* [Material for the task]
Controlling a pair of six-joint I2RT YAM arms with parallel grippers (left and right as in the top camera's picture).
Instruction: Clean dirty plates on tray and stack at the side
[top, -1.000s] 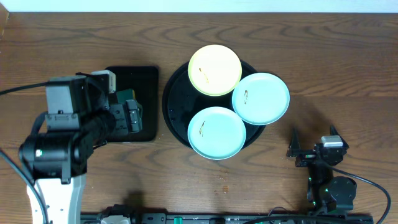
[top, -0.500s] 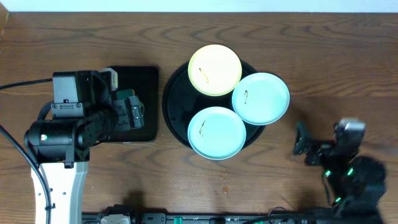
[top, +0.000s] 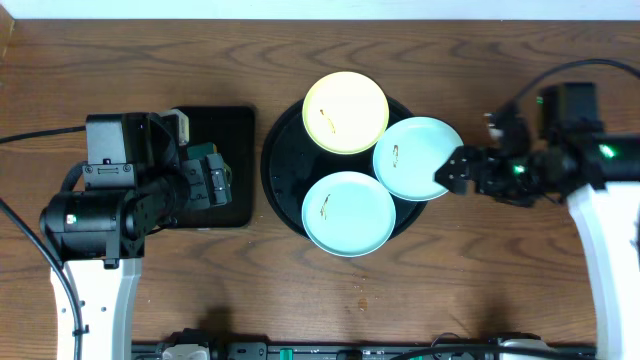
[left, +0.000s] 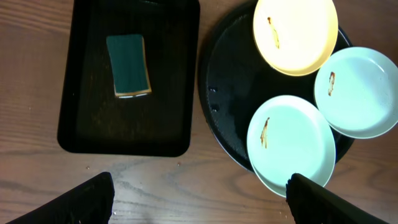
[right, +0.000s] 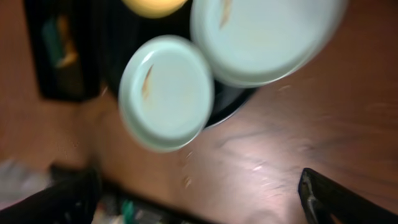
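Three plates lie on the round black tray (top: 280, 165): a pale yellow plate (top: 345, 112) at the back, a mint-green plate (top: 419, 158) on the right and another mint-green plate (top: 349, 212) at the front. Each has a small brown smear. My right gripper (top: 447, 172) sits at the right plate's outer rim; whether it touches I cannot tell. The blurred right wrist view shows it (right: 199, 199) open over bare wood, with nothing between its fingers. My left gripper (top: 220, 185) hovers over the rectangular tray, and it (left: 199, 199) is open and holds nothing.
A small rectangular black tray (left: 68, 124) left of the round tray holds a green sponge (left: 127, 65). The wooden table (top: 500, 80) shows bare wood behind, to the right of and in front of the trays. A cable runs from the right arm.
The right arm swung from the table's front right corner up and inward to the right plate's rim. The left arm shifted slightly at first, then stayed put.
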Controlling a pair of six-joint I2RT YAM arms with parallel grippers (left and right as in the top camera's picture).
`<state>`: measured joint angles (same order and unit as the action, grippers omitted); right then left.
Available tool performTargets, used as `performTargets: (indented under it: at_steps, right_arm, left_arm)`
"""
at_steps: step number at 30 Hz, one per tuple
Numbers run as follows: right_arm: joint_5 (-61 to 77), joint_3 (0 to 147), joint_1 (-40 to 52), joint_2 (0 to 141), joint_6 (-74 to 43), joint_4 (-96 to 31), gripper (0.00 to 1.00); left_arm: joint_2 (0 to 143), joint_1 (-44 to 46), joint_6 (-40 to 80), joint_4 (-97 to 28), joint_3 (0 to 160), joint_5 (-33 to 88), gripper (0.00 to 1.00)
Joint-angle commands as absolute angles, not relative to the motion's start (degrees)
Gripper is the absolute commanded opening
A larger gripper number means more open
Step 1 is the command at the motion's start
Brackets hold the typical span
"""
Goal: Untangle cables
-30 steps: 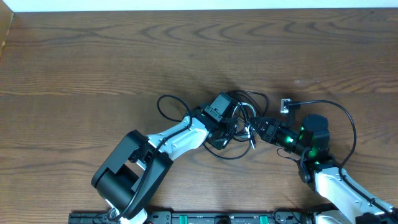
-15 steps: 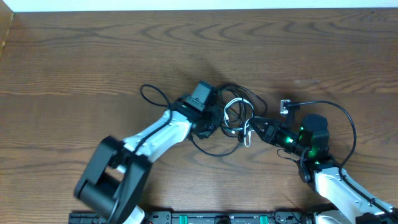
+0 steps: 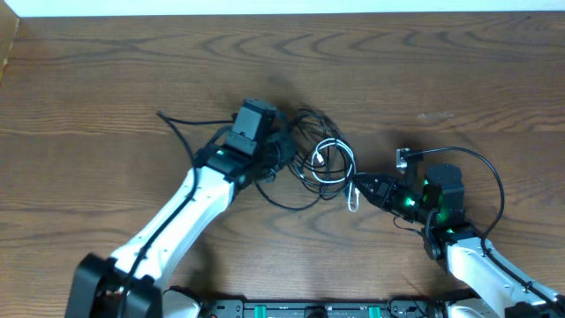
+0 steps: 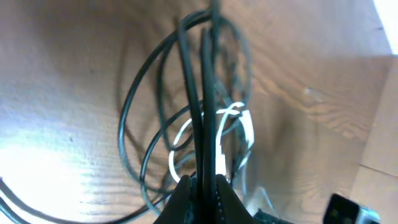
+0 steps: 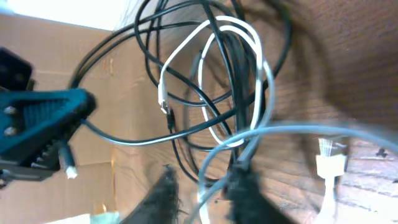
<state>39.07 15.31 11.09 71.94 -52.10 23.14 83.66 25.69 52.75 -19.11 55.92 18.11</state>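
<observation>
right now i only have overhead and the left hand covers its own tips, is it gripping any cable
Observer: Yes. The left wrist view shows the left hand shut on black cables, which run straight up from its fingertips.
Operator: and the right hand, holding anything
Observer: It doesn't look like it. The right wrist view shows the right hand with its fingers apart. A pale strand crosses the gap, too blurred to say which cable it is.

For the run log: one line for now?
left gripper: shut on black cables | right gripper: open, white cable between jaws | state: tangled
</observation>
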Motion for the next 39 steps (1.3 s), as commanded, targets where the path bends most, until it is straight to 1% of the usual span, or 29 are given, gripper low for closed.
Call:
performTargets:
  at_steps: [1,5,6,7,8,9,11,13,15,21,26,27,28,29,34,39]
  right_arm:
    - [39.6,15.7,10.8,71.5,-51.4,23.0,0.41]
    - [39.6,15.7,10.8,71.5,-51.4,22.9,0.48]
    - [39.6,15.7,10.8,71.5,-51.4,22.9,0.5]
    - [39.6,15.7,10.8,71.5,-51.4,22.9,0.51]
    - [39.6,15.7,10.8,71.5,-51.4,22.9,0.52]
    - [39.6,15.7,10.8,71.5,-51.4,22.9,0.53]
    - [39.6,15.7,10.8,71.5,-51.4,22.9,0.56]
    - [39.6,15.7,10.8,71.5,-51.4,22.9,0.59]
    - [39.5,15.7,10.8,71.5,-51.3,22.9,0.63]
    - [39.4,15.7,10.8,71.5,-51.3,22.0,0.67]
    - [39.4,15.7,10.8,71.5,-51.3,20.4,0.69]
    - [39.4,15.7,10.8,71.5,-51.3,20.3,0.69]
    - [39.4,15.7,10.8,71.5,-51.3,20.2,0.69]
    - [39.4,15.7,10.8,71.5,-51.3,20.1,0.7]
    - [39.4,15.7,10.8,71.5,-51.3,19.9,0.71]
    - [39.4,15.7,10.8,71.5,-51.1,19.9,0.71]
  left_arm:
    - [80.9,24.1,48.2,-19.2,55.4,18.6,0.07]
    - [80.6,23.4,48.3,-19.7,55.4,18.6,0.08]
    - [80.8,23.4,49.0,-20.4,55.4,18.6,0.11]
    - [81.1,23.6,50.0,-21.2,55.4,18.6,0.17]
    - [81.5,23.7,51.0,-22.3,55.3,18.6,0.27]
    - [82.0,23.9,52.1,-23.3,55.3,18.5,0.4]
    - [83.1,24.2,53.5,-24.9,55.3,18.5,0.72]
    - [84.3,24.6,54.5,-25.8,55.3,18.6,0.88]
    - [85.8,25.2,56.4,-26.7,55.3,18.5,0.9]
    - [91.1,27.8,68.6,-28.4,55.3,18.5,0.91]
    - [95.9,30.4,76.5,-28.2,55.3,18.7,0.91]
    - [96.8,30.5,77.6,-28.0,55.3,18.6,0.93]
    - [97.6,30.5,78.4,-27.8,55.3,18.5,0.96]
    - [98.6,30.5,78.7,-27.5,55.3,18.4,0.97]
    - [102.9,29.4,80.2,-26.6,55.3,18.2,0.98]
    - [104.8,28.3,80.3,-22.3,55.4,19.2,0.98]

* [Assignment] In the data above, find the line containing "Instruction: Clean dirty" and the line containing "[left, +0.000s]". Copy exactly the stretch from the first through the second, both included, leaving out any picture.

* [Solved exercise]
Instruction: Clean dirty plates on tray and stack at the side
[top, -1.000s] 
[top, -0.500s] 
[top, +0.000s] 
[left, +0.000s] 

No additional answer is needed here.